ご飯の準備出来てるから、もう少しだけ待ってよ。わたしがそう言うと
「ん、分かった」
包装紙を破きかけた箱を、すごすごと未練が透けて見える手つきでテーブルに置き直す。本当に分かりやすい。
「で、どうしたんだ、これ?」
あなたに渡してくれと頼まれたと返すと、柴本は元々丸っこい目をさらに丸くして
「おれに? 何かあったっけ? 誰から?」
矢継ぎ早の質問に、今の仕事に関係のある人からだと答えると今度は首を傾げる。
「イノさんじゃねーよな、このチョイス。あのオッサンなら酒とかだろうし」
近所のスーパーの万引き対策係、それが今の柴本の仕事で、イノさんこと井上太はそこの店長だ。猪族の獣人で、親切な人柄が取り柄だけど、価値観が四半世紀くらい前のまま止まっているのが玉に瑕だ。
わたしが何か言うより先に、鼻の辺りの毛並みにわずかに皺を寄せながら、黒く濡れ光る鼻先で菓子箱の表面をなぞり始める。
「んー、香水か。女物だなこれ。それも人間が付けるヤツ。身なりに気をつかうタイプか」
柴本は嗅覚にすぐれた犬狼族のなかでも特に鼻が利くようで、人間であるわたしが気付かない匂いを器用に嗅ぎ分ける。今のように差出人不明の物品を送った人物の種族、性別、大まかな年齢、あるいは体格や健康状態などを推測するのは造作もないらしい。

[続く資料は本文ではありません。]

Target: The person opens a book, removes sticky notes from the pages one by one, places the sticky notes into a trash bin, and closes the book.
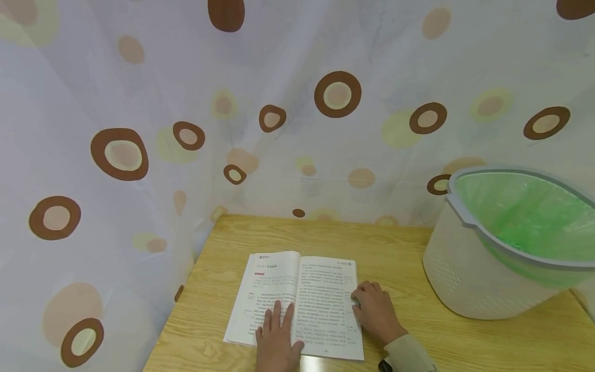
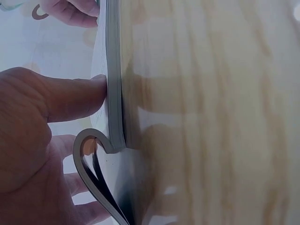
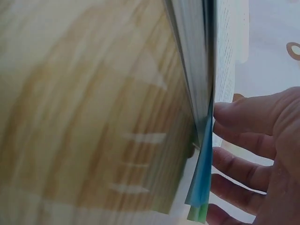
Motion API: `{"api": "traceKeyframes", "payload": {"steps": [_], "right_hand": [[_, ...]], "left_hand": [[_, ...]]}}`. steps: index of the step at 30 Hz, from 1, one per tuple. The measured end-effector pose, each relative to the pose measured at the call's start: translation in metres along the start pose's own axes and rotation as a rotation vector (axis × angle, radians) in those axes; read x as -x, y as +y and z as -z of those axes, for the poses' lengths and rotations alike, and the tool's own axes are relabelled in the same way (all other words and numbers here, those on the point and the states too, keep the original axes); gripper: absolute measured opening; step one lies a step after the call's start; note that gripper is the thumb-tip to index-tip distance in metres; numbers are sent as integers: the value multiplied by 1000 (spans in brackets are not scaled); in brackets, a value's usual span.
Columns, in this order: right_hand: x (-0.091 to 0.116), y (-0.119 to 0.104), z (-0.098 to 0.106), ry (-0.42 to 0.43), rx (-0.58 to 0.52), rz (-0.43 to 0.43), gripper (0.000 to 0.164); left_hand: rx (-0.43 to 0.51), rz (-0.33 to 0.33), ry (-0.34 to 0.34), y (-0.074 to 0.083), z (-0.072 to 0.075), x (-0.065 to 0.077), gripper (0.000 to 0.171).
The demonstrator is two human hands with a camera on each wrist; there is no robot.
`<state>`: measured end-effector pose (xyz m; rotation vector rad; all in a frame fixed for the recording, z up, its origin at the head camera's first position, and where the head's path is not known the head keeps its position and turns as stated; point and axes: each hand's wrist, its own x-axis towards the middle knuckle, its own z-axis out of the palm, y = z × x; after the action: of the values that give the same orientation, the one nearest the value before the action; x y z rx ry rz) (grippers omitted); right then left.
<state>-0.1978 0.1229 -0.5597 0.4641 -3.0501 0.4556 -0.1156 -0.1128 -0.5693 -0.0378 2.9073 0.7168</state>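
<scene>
An open book point(image 1: 321, 299) lies on the wooden table, its pages full of small print. My left hand point(image 1: 276, 343) rests with spread fingers over the lower left page, near the spine. In the left wrist view the thumb point(image 2: 77, 96) lies along the page by the bottom edge, where the spine bends into a loop. At the right page's outer edge is my right hand point(image 1: 377, 311), with bent fingers. Its fingertips point(image 3: 220, 157) touch the page edge, right at thin blue and green strips point(image 3: 201, 173) that stick out past the book.
A large pale basket point(image 1: 483, 279) with a grey rim and a green liner stands at the table's right. A spotted curtain point(image 1: 297, 103) hangs behind and to the left. The wooden table point(image 1: 390, 248) extends behind the book. A dark band point(image 1: 385, 366) circles the right wrist.
</scene>
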Motion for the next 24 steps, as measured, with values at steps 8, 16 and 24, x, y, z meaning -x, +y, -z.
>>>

一緒に暮らし始めて間もない頃には、いきなり鼻を突っ込んで匂いを嗅ぎ始める光景には驚いたものだ。けれども今では、もうすっかり慣れてしまっている。匂いを嗅ぐのは、彼らにしてみればごく当たり前の行為なのだ。
「女性で割と歳が高め。パートのおばちゃん達じゃねーのは確かだ。牧瀬さんならオフで付けてるかもだけど、もっとケバいの選びそうだしなあの人」
本人たちに聞かれたら文句のひとつも言われそうなことを口にしたのは聞かなかったことにしてあげよう。ちなみに、わたしは牧瀬さんがどんな人なのか全然知らない。